Evaluating Employees in Product Design & Development Roles
Results. Metrics. Impact.
When deciding how to evaluate employees, these are often the things companies land on. It makes sense on its face. If a company’s goal is to, say, grow its customer base from X to Y in 12 months, what better way to align employees to that objective than to try and directly measure their contribution towards it? You worked on Project A and it singlehandedly got the company 20% closer to its goal? Congrats, you are judged to be a successful employee and you will likely enjoy everything that goes along with that.
But what if you worked on Project B — not even by choice but because you were assigned it — and it ended up being a failure? Your results were terrible, you didn’t move metrics, and your project had no impact. Then what?
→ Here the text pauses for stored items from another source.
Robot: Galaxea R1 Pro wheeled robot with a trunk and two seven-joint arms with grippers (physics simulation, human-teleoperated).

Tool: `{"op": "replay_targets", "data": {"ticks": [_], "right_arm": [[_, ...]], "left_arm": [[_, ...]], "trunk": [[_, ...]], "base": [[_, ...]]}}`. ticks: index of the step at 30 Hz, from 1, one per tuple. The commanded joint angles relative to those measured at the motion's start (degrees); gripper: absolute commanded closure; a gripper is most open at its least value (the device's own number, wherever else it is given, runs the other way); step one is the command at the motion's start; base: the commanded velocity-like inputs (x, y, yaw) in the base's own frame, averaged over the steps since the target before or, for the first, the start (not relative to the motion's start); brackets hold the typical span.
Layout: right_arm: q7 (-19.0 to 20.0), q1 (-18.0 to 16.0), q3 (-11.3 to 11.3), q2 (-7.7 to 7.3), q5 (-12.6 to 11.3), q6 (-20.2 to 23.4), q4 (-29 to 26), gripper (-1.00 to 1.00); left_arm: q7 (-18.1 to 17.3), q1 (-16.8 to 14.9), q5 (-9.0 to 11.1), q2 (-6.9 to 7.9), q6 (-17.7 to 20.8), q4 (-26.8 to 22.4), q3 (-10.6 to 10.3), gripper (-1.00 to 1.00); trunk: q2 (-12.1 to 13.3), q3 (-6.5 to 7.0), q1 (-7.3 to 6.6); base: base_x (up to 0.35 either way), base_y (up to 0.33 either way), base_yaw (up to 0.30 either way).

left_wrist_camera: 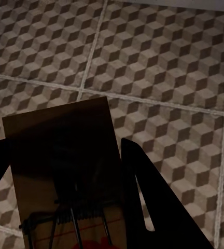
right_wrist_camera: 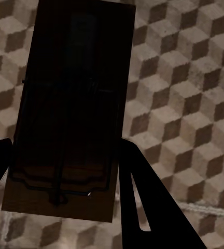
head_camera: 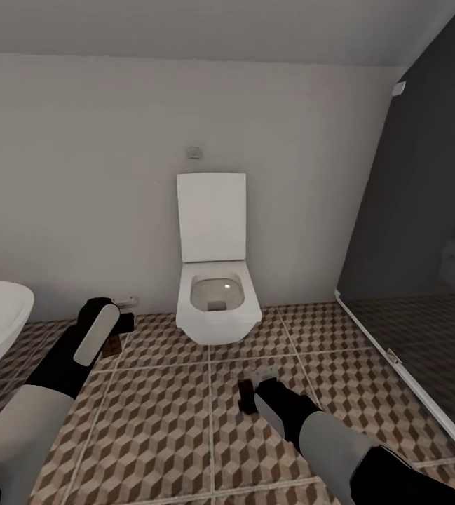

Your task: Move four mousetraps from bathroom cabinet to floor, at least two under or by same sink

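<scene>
Holding one mousetrap in each gripper above the bathroom floor (head_camera: pixel 164 421), toilet (head_camera: pixel 216 308) ahead.
Head view: left gripper (head_camera: pixel 118 330) and right gripper (head_camera: pixel 252 396) are mostly hidden by their arms, traps barely discernible. Left wrist view: mousetrap (left_wrist_camera: pixel 65 171) is clamped between dark fingers (left_wrist_camera: pixel 153 207), near end cut off. Right wrist view: second mousetrap (right_wrist_camera: pixel 70 114), shadowed, is pinched between fingers (right_wrist_camera: pixel 143 202) over tiles.

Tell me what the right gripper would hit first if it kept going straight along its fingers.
Most likely the bathroom floor: the right gripper, clamping a mousetrap, points down at bare patterned tile, with nothing else in line. The board's far end would probably touch first; depth is unclear.
</scene>
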Motion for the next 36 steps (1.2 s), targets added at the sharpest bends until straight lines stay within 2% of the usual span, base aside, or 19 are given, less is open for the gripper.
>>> {"op": "replay_targets", "data": {"ticks": [1,11,25,36], "right_arm": [[-0.44,-0.05,0.38,0.00,-0.81,-0.30,-0.03,1.00],[-0.40,-0.05,0.63,0.00,-0.81,-2.07,0.03,1.00],[-0.37,-0.05,0.89,0.00,-0.72,-2.42,0.04,1.00],[-0.39,-0.05,2.45,0.00,-0.77,-2.43,0.72,1.00]], "left_arm": [[0.56,-0.04,0.38,0.07,0.23,-0.15,-0.18,1.00],[0.56,-0.04,0.38,0.08,0.42,-0.54,-0.18,1.00],[0.56,-0.04,0.38,0.07,0.46,-0.75,-0.18,1.00],[0.56,0.13,0.37,0.08,1.25,-1.83,-0.14,1.00]], "trunk": [[-0.03,-0.06,-0.01],[-0.03,-0.06,-0.01],[-0.03,-0.06,-0.01],[-0.03,-0.06,-0.01]], "base": [[0.007,0.000,0.000],[0.056,0.031,0.000],[0.055,0.008,0.000],[0.087,0.043,0.000]]}}
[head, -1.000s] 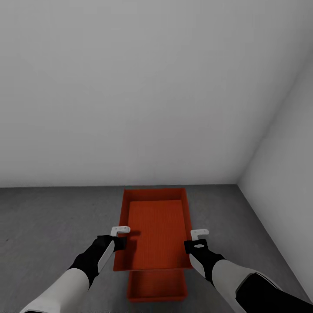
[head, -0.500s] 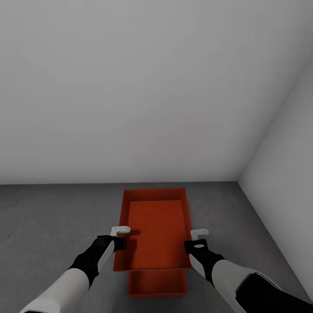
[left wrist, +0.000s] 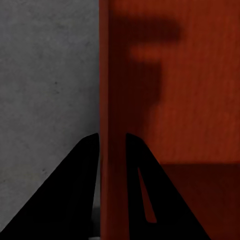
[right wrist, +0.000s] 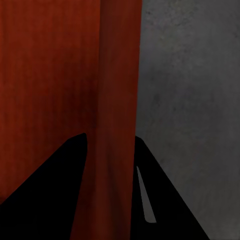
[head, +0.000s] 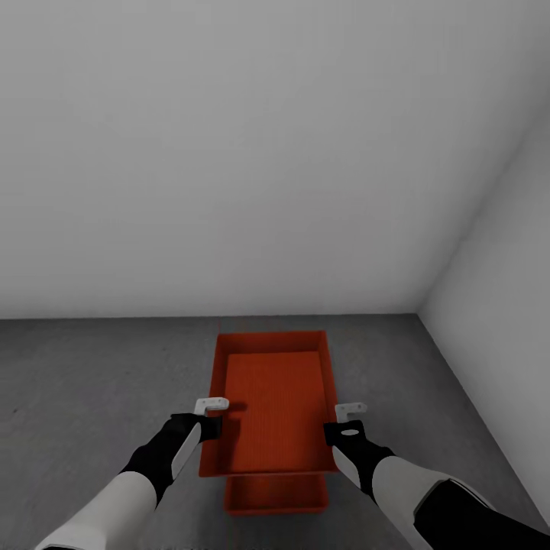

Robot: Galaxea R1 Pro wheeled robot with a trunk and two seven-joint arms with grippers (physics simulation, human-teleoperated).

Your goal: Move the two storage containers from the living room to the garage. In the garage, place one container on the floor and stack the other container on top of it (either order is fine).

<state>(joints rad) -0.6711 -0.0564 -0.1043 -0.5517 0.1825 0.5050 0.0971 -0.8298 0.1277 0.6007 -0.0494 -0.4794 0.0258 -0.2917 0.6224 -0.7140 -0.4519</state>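
In the garage corner, the upper container (head: pixel 273 405) hangs between both arms above the lower container (head: pixel 275 495), which sits on the grey floor (head: pixel 84 382). The left gripper (left wrist: pixel 111 142) pinches its left wall between narrow fingers; the right gripper (right wrist: pixel 110 145) clamps the right wall likewise.

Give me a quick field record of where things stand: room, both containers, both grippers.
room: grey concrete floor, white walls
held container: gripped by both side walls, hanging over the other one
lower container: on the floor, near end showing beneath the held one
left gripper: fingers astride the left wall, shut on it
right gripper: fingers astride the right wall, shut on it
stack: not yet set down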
Welcome to the controversial world of employee evaluation in product design & development.
I want to cover five aspects of this subject, and in doing so, provide an outline for others to use as they seek to improve processes at their own companies:
- Why this matters
- Decision quality vs. outcome quality
- The four pillars we use(d) at Twitter Design and why (optional past tense because I left my role as Head of Design at Twitter earlier this year)
- How to measure success
- Putting your own plan into action
Why this matters
Treating designers, engineers, PMs, researchers, and any other employees fairly is an unspoken goal across almost every tech company. The only controversial part is how to actually make that happen. In order to do that, we have to recognize what the nature of a job in product development entails. Specifically, working well with others, taking risks, being creative, and embracing high-judgement failure.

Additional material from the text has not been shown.